Or, have a separate method, such as in java.util.Spliterator#estimateSize()

Thanks,

Emilio

On 9/2/20 3:44 PM, Emilio Lahr-Vivaz wrote:
In regards to returning -1, I believe the relevant count methods are detailed below. It may make sense, if the API is changing anyway, to allow for an 'exact' (or equivalent) parameter to force the count evaluation, and remove the somewhat un-intuitive (to me at least) differentiation between count and size.

Thanks,

Emilio


DataFeatureCollection: (note: no javadoc, but the implication is that it can return -1 to align with FeatureSource)

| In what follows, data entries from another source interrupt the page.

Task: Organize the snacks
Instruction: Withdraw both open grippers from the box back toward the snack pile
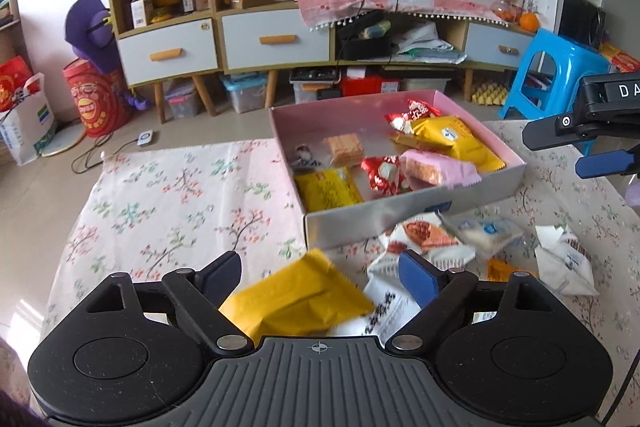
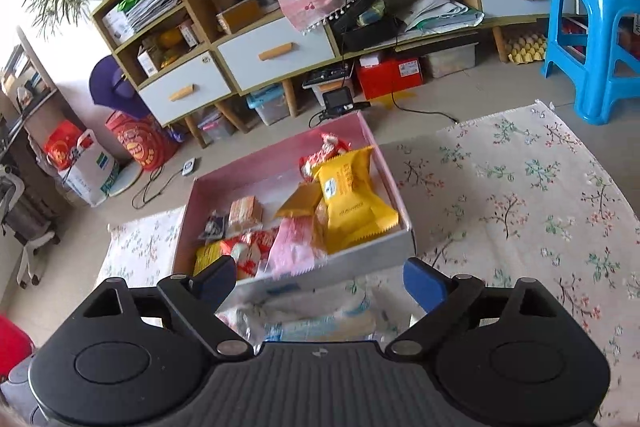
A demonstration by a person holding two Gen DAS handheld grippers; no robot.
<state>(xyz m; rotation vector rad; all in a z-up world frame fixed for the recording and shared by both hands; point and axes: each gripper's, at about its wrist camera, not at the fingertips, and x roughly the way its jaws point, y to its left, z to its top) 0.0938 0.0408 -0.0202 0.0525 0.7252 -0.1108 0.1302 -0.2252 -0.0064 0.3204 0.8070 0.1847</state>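
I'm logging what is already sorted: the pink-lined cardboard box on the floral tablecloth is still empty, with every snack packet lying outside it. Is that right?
Not quite. The pink-lined cardboard box on the floral tablecloth already holds several packets, among them a large yellow packet and a pink packet. Only some packets lie outside it. The left wrist view shows this.

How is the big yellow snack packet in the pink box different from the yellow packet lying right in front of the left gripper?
The big yellow packet in the box has already been put away and leans on other snacks, while the yellow packet on the cloth lies outside the box, between the left gripper's open fingers. The boxed one shows a small blue-and-white label; the loose one shows only a plain, creased face. Both are yellow sealed wrappers with zigzag edges.
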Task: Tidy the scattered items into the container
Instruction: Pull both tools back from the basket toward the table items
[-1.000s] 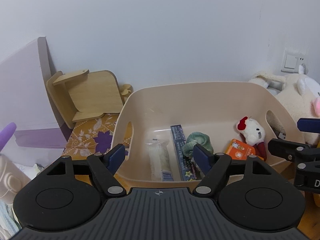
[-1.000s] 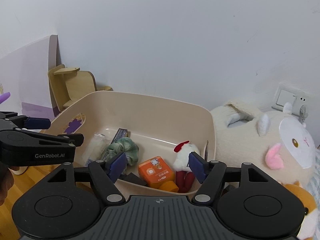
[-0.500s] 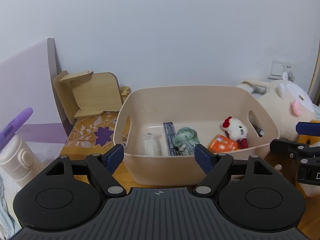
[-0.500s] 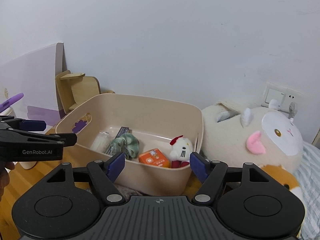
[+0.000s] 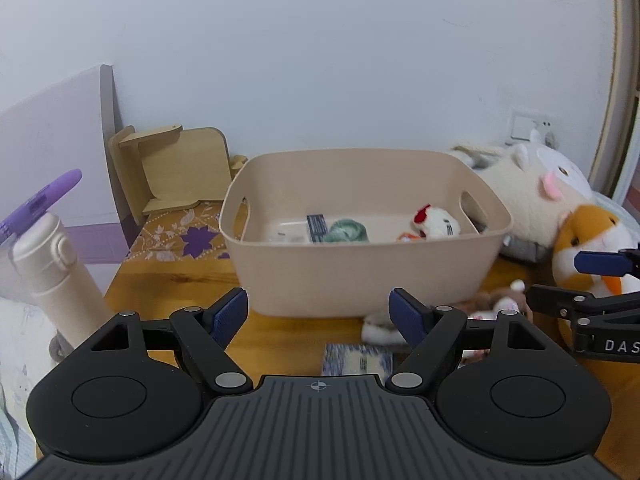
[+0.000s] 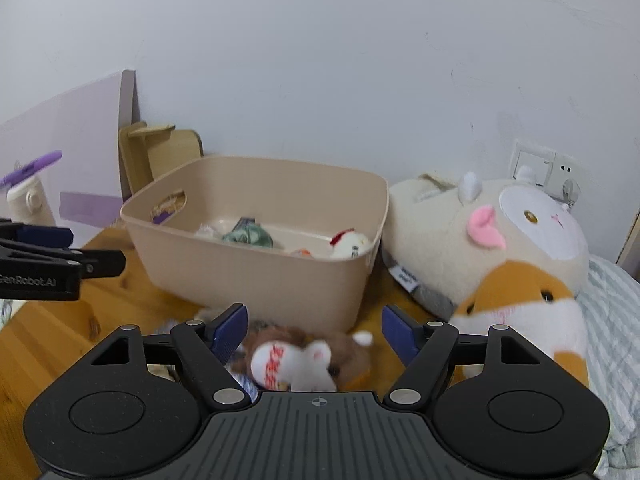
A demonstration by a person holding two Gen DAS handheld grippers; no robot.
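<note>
Beyond both grippers stands the tub (image 6: 256, 264), already holding several small things. Just ahead of the right gripper (image 6: 312, 326), whose empty jaws have just been opening, lies a small brown soft toy (image 6: 308, 354): light, squashy, best pinched across its body. Left gripper (image 5: 318, 312) gapes empty above a flat packet (image 5: 356, 362).

Left hand-held gripper (image 5: 318, 312): black linkage arms, silver screws, blue pads, ribbed grey body; right hand-held gripper (image 6: 312, 326) identical.

Small brown plush (image 6: 304, 354) blurred, lower part hidden behind gripper body. Packet (image 5: 357, 361) on table partly hidden, label unreadable. Items in bin (image 5: 360, 280) half hidden by front wall. Bottle (image 5: 52, 264) cut off at left edge.
</note>
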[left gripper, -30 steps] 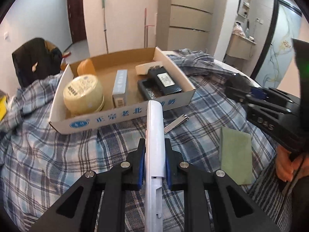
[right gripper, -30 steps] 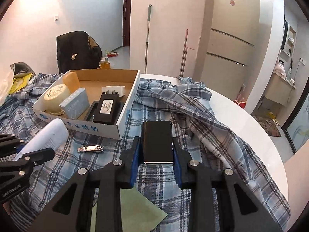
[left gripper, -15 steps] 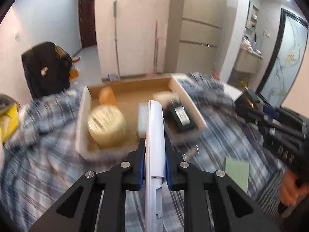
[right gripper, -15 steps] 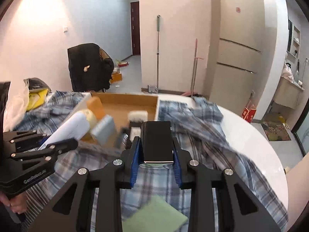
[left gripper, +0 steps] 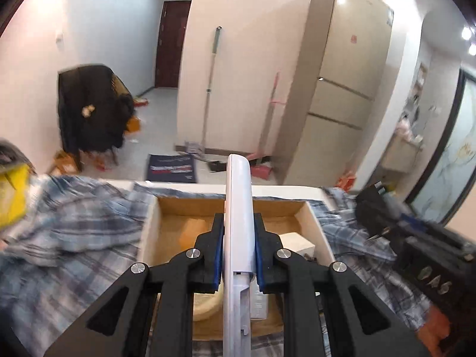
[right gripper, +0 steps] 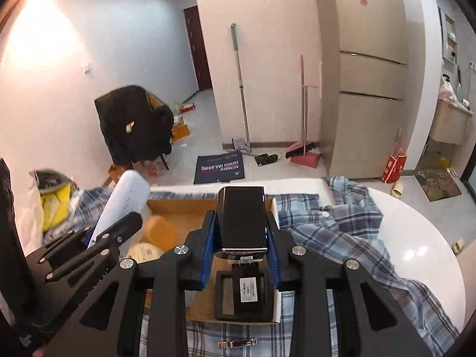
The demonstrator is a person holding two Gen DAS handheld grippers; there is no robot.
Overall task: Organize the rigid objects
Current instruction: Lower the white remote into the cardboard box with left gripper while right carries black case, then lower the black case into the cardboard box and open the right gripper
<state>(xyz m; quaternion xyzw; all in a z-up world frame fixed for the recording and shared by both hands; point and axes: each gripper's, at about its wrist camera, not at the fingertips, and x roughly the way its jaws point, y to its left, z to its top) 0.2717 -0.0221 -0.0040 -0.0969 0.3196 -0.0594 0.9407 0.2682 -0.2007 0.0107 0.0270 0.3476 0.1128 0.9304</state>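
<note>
My left gripper (left gripper: 238, 253) is shut on a long white remote (left gripper: 238, 208), held over the open cardboard box (left gripper: 315, 223). My right gripper (right gripper: 240, 238) is shut on a black phone-like slab (right gripper: 241, 217), raised above the same cardboard box (right gripper: 275, 205). In the right wrist view the left gripper (right gripper: 116, 226) with the white remote (right gripper: 125, 199) hangs over the box's left side. Inside the box lie an orange piece (right gripper: 160, 232), a round yellow tub (right gripper: 142, 251) and a black device with a white label (right gripper: 248, 294).
A nail clipper (right gripper: 236, 343) lies on the plaid cloth (right gripper: 342, 232) in front of the box. The white round table (right gripper: 416, 238) curves away on the right. A dark chair (right gripper: 134, 125), a mop and a broom with dustpan (right gripper: 303, 151) stand beyond the table.
Both grippers rose and moved forward from the cloth in front of the box to above it, each keeping its object. The green pad has left both views.
</note>
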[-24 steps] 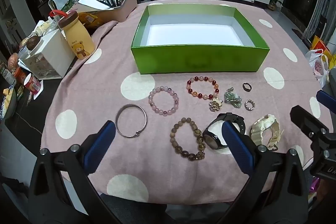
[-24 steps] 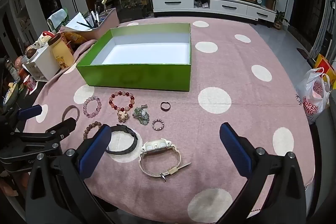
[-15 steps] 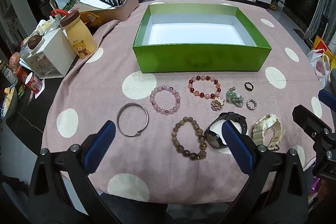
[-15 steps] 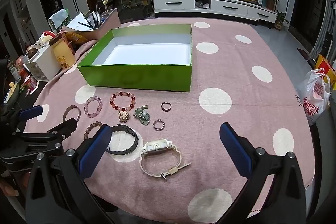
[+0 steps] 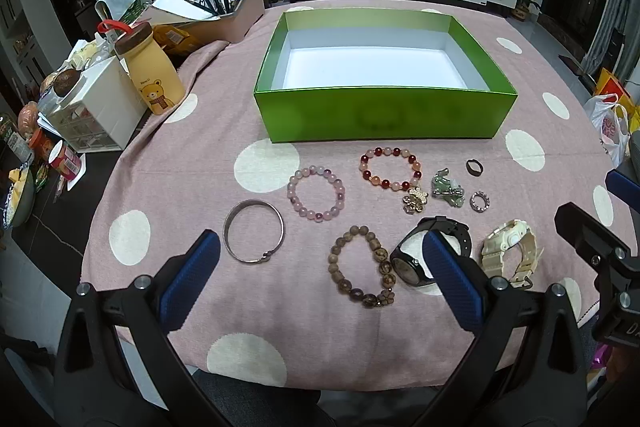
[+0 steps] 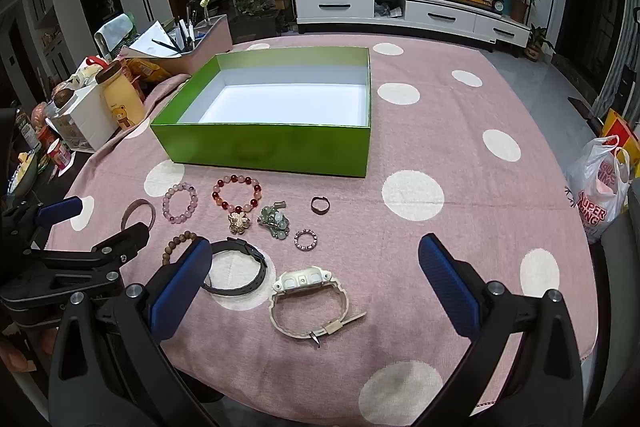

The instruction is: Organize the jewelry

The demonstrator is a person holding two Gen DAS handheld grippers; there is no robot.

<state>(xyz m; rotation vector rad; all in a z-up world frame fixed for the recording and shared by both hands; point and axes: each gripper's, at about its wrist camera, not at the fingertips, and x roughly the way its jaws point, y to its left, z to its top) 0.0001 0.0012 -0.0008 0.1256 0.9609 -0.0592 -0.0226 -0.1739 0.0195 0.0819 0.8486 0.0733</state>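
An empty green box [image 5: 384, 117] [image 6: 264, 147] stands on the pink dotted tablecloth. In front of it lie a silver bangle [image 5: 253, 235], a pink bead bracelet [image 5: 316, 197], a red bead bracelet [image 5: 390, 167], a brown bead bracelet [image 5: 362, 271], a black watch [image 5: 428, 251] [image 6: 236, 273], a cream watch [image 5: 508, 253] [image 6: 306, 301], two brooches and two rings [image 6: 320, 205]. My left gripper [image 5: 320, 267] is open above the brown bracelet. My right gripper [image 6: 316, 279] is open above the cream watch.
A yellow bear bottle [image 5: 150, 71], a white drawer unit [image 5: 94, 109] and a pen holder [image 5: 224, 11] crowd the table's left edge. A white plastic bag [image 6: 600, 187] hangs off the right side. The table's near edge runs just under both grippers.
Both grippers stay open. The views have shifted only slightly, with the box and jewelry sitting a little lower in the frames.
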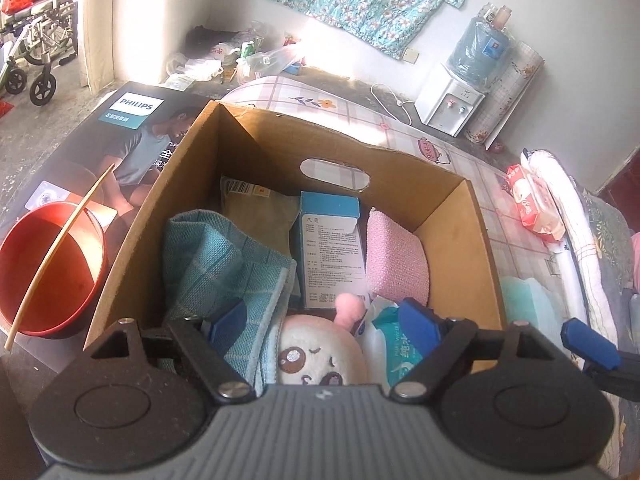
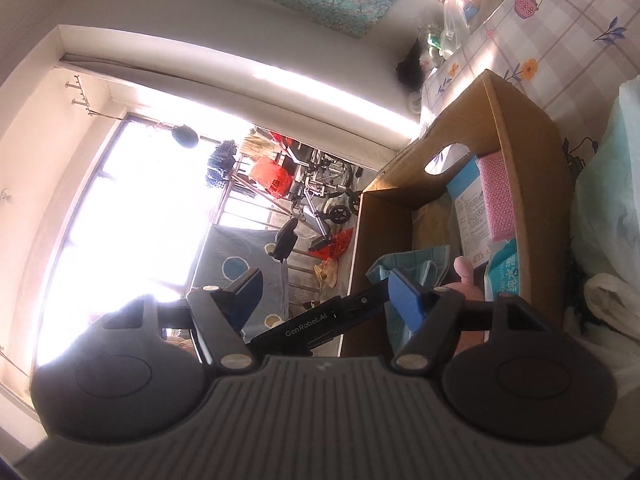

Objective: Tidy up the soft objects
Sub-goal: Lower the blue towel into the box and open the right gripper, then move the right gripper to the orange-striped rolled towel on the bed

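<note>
An open cardboard box (image 1: 452, 232) stands on a checked bed cover. Inside lie a teal towel (image 1: 212, 264), a pink sponge (image 1: 394, 256), a white plush toy (image 1: 320, 354) with a pink ear, a wet-wipes pack (image 1: 400, 352), a blue-white carton (image 1: 332, 248) and a brown packet (image 1: 260, 212). My left gripper (image 1: 325, 320) hangs open over the box's near end, the plush lying below between its blue pads, untouched. My right gripper (image 2: 325, 298) is open and empty beside the box (image 2: 528, 152), pointing across the left gripper's arm (image 2: 320, 320). One of its fingers (image 1: 588, 344) shows right of the box.
A red basin (image 1: 52, 272) with a stick across it sits on a Philips carton (image 1: 132, 128) left of the box. A red wipes pack (image 1: 532, 204) lies on the bed at the right. A water dispenser (image 1: 460, 92) stands by the far wall, a wheelchair (image 1: 32, 52) far left.
</note>
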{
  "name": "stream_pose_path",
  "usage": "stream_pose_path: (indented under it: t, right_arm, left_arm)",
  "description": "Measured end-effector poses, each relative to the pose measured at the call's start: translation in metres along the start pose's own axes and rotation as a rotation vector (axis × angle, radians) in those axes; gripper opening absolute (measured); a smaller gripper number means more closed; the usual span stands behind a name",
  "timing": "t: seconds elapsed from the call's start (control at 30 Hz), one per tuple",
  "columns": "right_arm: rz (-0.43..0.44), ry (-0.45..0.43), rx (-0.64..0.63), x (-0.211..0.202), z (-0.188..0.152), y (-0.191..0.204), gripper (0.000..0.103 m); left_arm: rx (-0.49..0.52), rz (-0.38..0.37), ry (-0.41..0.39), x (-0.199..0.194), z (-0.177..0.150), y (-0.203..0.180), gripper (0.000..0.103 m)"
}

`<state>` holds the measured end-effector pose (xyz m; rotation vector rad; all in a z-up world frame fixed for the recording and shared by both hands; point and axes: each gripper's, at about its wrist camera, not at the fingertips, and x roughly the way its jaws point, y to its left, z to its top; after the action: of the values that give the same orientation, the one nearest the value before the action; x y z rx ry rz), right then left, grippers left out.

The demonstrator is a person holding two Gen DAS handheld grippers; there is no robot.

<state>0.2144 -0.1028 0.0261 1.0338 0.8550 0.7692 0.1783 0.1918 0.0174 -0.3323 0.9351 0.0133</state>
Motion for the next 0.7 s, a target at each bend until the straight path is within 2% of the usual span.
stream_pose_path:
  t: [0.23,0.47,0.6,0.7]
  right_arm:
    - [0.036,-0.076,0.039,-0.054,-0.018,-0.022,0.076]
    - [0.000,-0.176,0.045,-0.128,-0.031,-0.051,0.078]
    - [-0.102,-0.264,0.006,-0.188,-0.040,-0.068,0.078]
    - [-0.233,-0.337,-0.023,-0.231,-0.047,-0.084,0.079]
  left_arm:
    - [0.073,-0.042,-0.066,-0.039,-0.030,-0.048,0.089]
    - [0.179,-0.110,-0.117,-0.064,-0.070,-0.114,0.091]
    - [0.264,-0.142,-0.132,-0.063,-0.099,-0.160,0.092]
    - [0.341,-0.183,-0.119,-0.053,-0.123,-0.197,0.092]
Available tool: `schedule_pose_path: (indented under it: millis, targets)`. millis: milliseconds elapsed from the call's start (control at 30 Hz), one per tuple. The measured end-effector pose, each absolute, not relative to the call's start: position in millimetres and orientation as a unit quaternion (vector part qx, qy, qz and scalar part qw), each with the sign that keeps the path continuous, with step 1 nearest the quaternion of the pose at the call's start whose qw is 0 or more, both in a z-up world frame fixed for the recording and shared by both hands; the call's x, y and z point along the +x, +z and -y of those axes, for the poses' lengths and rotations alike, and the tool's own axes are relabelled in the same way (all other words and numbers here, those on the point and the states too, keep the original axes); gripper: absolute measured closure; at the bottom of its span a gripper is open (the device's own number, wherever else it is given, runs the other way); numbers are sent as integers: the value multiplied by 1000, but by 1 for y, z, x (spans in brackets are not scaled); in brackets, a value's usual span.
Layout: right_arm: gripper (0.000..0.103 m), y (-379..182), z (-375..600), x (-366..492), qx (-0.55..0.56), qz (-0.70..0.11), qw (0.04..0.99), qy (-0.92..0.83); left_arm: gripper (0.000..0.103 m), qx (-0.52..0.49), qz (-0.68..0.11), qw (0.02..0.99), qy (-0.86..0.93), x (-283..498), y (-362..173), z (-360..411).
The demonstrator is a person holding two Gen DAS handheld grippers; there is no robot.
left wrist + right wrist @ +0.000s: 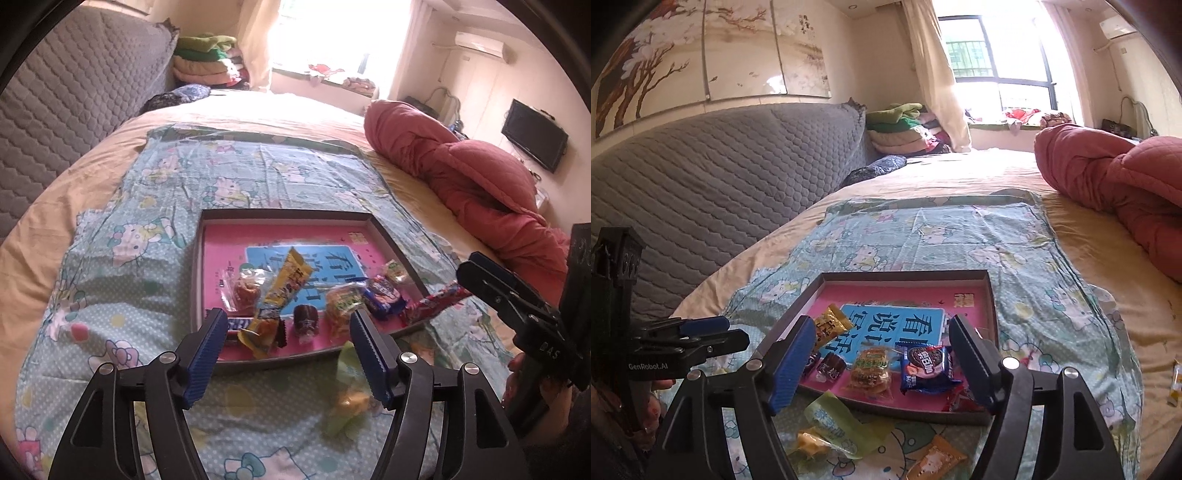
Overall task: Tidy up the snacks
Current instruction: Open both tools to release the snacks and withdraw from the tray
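Observation:
A shallow box tray with a pink floor [221, 236] [916, 291] lies on the patterned cloth and holds several wrapped snacks: a yellow packet [284, 284], a blue cookie pack [925, 367], an orange cracker pack [870, 371]. A green-wrapped snack [836, 424] [347, 391] lies on the cloth in front of the tray, with an orange packet [934, 459] beside it. My left gripper [288, 343] is open and empty above the tray's near edge. My right gripper [882, 354] is open and empty over the tray's near side. A red packet [436, 301] hangs over the tray's right edge.
A Hello Kitty cloth [258, 173] covers the bed. A rolled red quilt [461, 177] lies at the right. A grey quilted headboard [701, 177] stands at the left. A small yellow packet [1176, 380] lies on the sheet at far right.

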State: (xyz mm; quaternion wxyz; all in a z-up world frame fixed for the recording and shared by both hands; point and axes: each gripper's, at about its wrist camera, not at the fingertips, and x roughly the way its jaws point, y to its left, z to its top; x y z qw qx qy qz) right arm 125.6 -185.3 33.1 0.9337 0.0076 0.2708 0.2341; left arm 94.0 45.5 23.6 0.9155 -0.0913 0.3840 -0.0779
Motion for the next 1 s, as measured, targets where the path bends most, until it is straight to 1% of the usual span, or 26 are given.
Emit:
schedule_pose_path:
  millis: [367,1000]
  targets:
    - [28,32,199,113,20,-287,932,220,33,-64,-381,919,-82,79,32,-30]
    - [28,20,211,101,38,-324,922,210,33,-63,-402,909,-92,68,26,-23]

  public abstract int getCount() throws IOException;

FeatureCollection: (may *not* return -1)

  /**
     * Please note this operation may be expensive when working with remote content.
     *
     * @see java.util.Collection#size()
     */
    int size();

FeatureSource: (may return -1)

 /**
     * Gets the number of the features that would be returned by the given
     * {@code Query}, taking into account any settings for max features and
     * start index set on the {@code Query}.
     * <p>
     * It is possible that this method will return {@code -1} if the calculation      * of number of features is judged to be too costly by the implementing class.
     * In this case, you might call <code>getFeatures(query).size()</code>
     * instead.
     * <p>
     * Example use:<pre><code> int count = featureSource.getCount();
     * if( count == -1 ){
     *    count = featureSource.getFeatures( "typeName", count ).size();
     * }
     *
     * @param query the query to select features
     *
     * @return the numer of features that would be returned by the {@code Query};
     *         or {@code -1} if this cannot be calculated.
     *
     * @throws IOException if there are errors getting the count
     */
    int getCount(Query query) throws IOException;



On 9/2/20 2:10 PM, Jim Hughes wrote:

Hi all,

The JavaDoc on this method reminded me of one of the points I wanted to suggest.  If there are multiple methods for counting records, it may be good to discuss the semantics.  If I recall, some of the methods in GeoTools have the idea that returning a -1 is suitable way to communicate that getting the exact count would be too expensive.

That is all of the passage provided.